Monheim.. Wegen Beleidigung musste sich deshalb gestern ein 47-jähriger Mann vor dem Amtsgericht Langenfeld verantworten.

Die beiden Polizisten sind sich sicher. Den Ausspruch „Ihr Dreckschweine“ wollen sie genau gehört haben. Der Monheimer hingegen will nur zu sich selbst gesprochen haben: „Scheiß Schweinerei“ habe er sich über ein Knöllchen geärgert.

Alles nur ein Missverständnis? Davon konnten der Angeklagte und sein Verteidiger den Richter nicht überzeugen. Das Ergebnis der Verhandlung: 50 Tagessätze zu 10 Euro, insgesamt 500 Euro. Damit kommt der Frührentner immerhin 700 Euro günstiger weg als mit dem ursprünglichen Strafbefehl.

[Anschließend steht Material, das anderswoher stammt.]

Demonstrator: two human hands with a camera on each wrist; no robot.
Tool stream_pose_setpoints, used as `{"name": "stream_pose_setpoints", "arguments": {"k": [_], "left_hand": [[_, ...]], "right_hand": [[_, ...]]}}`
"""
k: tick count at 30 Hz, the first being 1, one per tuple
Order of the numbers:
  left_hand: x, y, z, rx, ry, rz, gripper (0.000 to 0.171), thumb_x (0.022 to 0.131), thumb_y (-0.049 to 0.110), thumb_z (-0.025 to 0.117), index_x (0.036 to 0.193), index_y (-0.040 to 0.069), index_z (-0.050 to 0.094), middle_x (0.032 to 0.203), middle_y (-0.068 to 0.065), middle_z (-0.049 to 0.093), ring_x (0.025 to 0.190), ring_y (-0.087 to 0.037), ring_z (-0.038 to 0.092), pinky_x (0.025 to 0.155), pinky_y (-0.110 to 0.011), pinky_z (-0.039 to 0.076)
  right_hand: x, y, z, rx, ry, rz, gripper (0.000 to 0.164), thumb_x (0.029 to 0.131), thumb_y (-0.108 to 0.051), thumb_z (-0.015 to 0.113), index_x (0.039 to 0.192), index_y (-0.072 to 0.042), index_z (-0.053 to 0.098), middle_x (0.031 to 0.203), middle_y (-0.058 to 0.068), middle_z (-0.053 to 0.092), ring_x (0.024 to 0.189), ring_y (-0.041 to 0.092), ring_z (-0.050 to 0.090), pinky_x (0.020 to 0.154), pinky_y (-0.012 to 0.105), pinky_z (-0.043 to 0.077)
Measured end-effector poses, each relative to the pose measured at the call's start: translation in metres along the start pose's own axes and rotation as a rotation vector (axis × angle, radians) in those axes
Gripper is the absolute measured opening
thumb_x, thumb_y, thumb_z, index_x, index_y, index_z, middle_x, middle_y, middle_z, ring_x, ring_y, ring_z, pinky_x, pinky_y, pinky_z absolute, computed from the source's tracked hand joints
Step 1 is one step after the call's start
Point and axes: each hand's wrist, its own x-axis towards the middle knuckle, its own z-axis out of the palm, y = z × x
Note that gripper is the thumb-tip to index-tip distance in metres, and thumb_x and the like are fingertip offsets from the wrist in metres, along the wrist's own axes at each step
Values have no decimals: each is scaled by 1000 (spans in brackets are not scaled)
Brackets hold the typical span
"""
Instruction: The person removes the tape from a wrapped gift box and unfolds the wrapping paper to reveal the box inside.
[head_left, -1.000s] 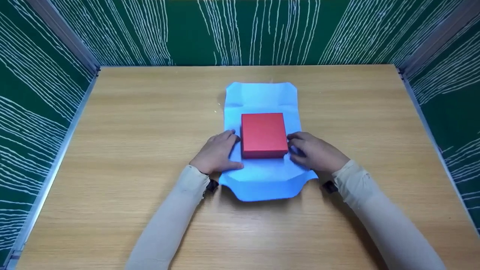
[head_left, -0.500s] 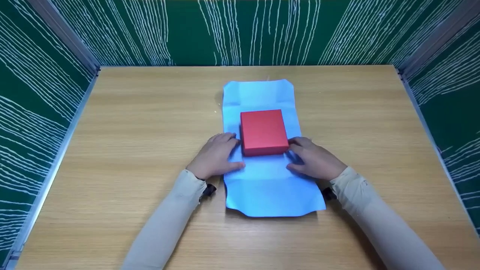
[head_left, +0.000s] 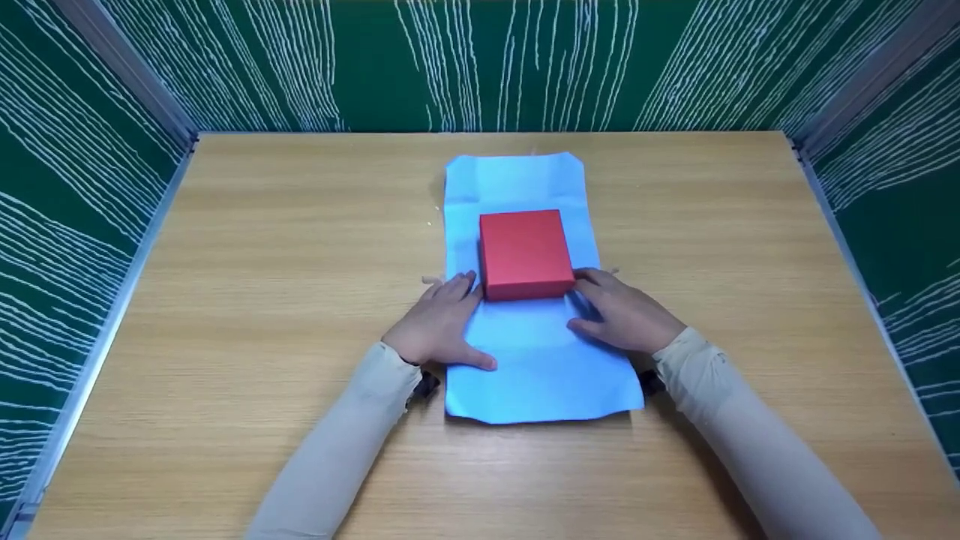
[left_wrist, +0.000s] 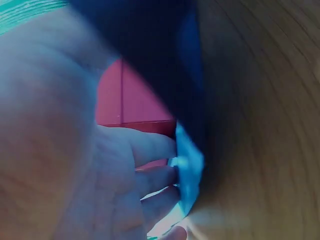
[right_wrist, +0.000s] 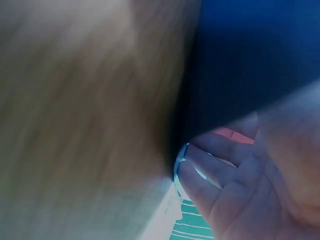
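Observation:
A red square box sits on a sheet of light blue paper with creases and cut corners. My left hand rests on the paper's left edge, fingertips beside the box's left side and thumb stretched over the front part. At the box's lower right corner, my right hand lies on the paper's right edge with its fingers loosely bent. In the left wrist view, the fingers extend along the paper beside the red box. Paper hides part of both hands in the wrist views.
The wooden table surrounds the paper. Small pale scraps show just beyond the left fingers, and a tiny one by the right hand. Green walls with white lines enclose the back and sides.
The front part of the paper, curled up earlier, now lies flatter toward me. Box and paper have slid slightly away from me. My left thumb has spread nearer to the front.

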Motion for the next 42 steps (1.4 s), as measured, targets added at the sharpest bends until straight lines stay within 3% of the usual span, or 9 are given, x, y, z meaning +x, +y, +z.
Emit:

Der Beleidigung war eine Temposünde vorausgegangen. Im August erklärten die Ordnungshüter dem 47-Jährigen bei einer Kontrolle, dass er mit einem Monat Fahrverbot und 120 Euro Geldstrafe zu rechnen habe. Für den Sozialhilfeempfänger ergab sich daraus eine schwierige Situation, denn seine Eltern sind pflegebedürftig. Bei der anschließenden Diskussion ließen sich die Polizisten nicht auf einen Kompromiss ein. Die Bitten des Mannes „etwas Mensch“ zu sein, „ein Auge zuzudrücken“ und noch mal alles zu überdenken, wurden abgelehnt. Über 20 Minuten soll das Gespräch gedauert haben. Ohne Erfolg für den Fahrer, der daraufhin in seinen Wagen stieg und die beleidigende Äußerung von sich gegeben haben soll. „Ärgern darf man sich“ stellte der Richter dazu fest. Aber nur über sich selber.